**TASK TO CARRY OUT**
Keep the images out and set the listing below down word for word.
── SOURCE DATA
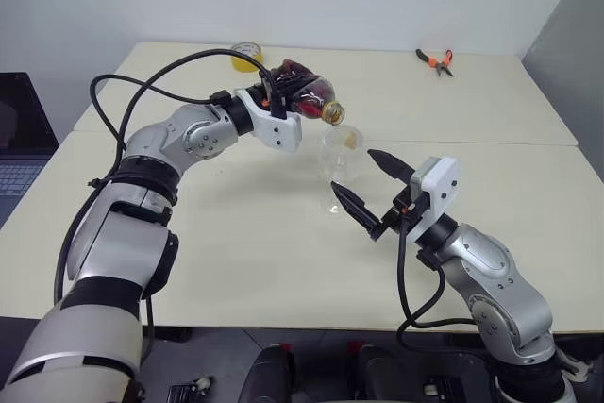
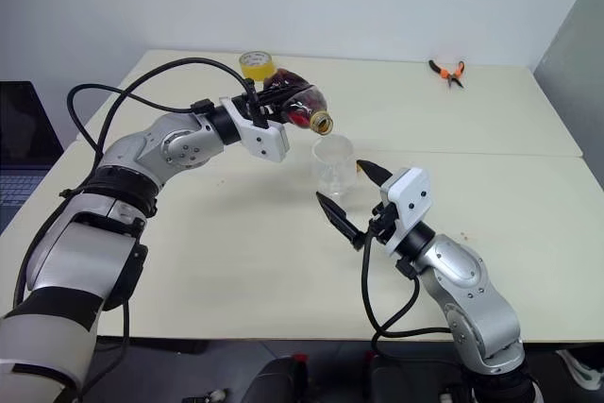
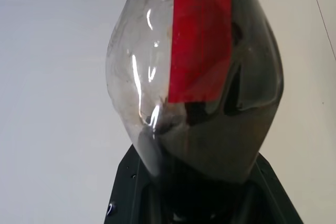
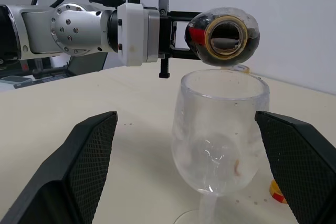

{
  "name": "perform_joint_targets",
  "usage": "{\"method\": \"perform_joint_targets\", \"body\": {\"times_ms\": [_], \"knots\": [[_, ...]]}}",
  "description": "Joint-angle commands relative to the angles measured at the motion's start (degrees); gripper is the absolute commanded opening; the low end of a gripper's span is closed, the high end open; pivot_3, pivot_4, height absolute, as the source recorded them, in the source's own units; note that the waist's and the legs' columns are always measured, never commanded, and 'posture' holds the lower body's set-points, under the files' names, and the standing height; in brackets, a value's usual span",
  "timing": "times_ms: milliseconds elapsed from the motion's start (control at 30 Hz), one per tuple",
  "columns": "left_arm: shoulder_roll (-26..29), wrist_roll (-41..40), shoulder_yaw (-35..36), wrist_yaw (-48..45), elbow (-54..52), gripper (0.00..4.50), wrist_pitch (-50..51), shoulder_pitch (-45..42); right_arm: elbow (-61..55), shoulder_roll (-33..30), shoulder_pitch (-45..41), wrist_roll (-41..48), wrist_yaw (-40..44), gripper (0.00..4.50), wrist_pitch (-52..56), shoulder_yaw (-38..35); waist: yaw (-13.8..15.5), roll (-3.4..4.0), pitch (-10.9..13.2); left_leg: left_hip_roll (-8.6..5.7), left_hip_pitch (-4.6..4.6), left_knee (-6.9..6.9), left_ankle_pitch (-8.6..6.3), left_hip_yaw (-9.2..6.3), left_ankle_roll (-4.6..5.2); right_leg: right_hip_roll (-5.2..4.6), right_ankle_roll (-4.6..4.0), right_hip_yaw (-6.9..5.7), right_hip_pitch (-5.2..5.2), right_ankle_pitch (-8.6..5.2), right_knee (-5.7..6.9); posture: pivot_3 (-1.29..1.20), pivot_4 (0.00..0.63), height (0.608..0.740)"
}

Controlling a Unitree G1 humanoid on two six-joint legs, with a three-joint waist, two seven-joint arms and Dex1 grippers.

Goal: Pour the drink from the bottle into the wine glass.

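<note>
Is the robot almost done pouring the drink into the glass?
Not yet. Done: the left hand has the bottle lifted, cap off and tipped on its side, mouth just above the glass. In hand: the tipping; the drink sits in the bottle. Left: the pouring itself, since the glass looks empty. The right hand waits open on either side of the glass.

Left gripper [image 2: 269, 106] clamped on the bottle [image 2: 297, 104], bottle tipped near level, uncapped mouth just above the wine glass [image 2: 332, 165] rim, right gripper [image 2: 354, 197] spread wide beside the glass stem, pliers [image 2: 446, 71] far across the tabletop [image 2: 500, 186], yellow tape roll [image 2: 256, 64] behind the bottle
</note>
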Motion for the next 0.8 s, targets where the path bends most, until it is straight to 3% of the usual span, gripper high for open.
{"method": "perform_joint_targets", "body": {"times_ms": [33, 800], "knots": [[1.5, 0.6, 0.2, 4.0, -0.5, 0.74, -1.4, -3.5, -1.4, 0.1, -0.4, -0.1, 0.5, 4.50, -1.7, -0.5, 0.0, 0.00, 0.0, 0.00, -0.03, 0.00, 0.00, 0.00, 0.00, 0.00, 0.00, 0.00, -0.04, 0.00, 0.01, 0.00, 0.150, 0.740], [2.2, 4.0, -2.8, 9.7, 2.2, 0.69, -1.8, -5.7, -1.1, 0.3, 0.0, -0.2, 0.9, 4.50, -2.3, -0.2, 0.0, 0.00, 0.0, 0.00, -0.28, 0.09, 0.12, 0.05, -0.18, -0.01, -0.01, 0.01, -0.33, 0.01, 0.12, 0.00, 0.150, 0.740]]}}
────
**TASK SOLUTION**
{
  "name": "perform_joint_targets",
  "usage": "{\"method\": \"perform_joint_targets\", \"body\": {\"times_ms\": [_], \"knots\": [[_, ...]]}}",
  "description": "Joint-angle commands relative to the angles measured at the motion's start (degrees); gripper is the absolute commanded opening; the low end of a gripper's span is closed, the high end open; pivot_3, pivot_4, height absolute, as the source recorded them, in the source's own units; note that the waist's and the legs' columns are always measured, never commanded, and 'posture' holds the lower body's set-points, under the files' names, and the standing height; in brackets, a value's usual span",
  "timing": "times_ms: milliseconds elapsed from the motion's start (control at 30 Hz), one per tuple",
  "columns": "left_arm: shoulder_roll (-26..29), wrist_roll (-41..40), shoulder_yaw (-35..36), wrist_yaw (-48..45), elbow (-54..52), gripper (0.00..4.50), wrist_pitch (-50..51), shoulder_pitch (-45..42); right_arm: elbow (-61..55), shoulder_roll (-33..30), shoulder_pitch (-45..41), wrist_roll (-41..48), wrist_yaw (-40..44), gripper (0.00..4.50), wrist_pitch (-52..56), shoulder_yaw (-38..35); waist: yaw (-13.8..15.5), roll (-3.4..4.0), pitch (-10.9..13.2); left_leg: left_hip_roll (-8.6..5.7), left_hip_pitch (-4.6..4.6), left_knee (-6.9..6.9), left_ankle_pitch (-8.6..6.3), left_hip_yaw (-9.2..6.3), left_ankle_roll (-4.6..5.2); right_leg: right_hip_roll (-5.2..4.6), right_ankle_roll (-4.6..4.0), right_hip_yaw (-6.9..5.7), right_hip_pitch (-5.2..5.2), right_ankle_pitch (-8.6..5.2), right_knee (-5.7..6.9); posture: pivot_3 (-1.29..1.20), pivot_4 (0.00..0.63), height (0.608..0.740)"
}

Controlling a Unitree G1 humanoid on two six-joint legs, with a three-joint waist, two seven-joint arms and Dex1 grippers.

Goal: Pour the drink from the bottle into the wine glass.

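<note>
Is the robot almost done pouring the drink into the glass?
Not yet. Done: the left hand has the bottle lifted, cap off and tipped on its side, mouth just above the glass. In hand: the tipping; the drink sits in the bottle. Left: the pouring itself, since the glass looks empty. The right hand waits open on either side of the glass.

Left gripper [image 2: 269, 106] clamped on the bottle [image 2: 297, 104], bottle tipped near level, uncapped mouth just above the wine glass [image 2: 332, 165] rim, right gripper [image 2: 354, 197] spread wide beside the glass stem, pliers [image 2: 446, 71] far across the tabletop [image 2: 500, 186], yellow tape roll [image 2: 256, 64] behind the bottle
</note>
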Motion for the next 0.8 s, targets where the path bends most, until it is straight to 3% of the usual span, gripper high for open.
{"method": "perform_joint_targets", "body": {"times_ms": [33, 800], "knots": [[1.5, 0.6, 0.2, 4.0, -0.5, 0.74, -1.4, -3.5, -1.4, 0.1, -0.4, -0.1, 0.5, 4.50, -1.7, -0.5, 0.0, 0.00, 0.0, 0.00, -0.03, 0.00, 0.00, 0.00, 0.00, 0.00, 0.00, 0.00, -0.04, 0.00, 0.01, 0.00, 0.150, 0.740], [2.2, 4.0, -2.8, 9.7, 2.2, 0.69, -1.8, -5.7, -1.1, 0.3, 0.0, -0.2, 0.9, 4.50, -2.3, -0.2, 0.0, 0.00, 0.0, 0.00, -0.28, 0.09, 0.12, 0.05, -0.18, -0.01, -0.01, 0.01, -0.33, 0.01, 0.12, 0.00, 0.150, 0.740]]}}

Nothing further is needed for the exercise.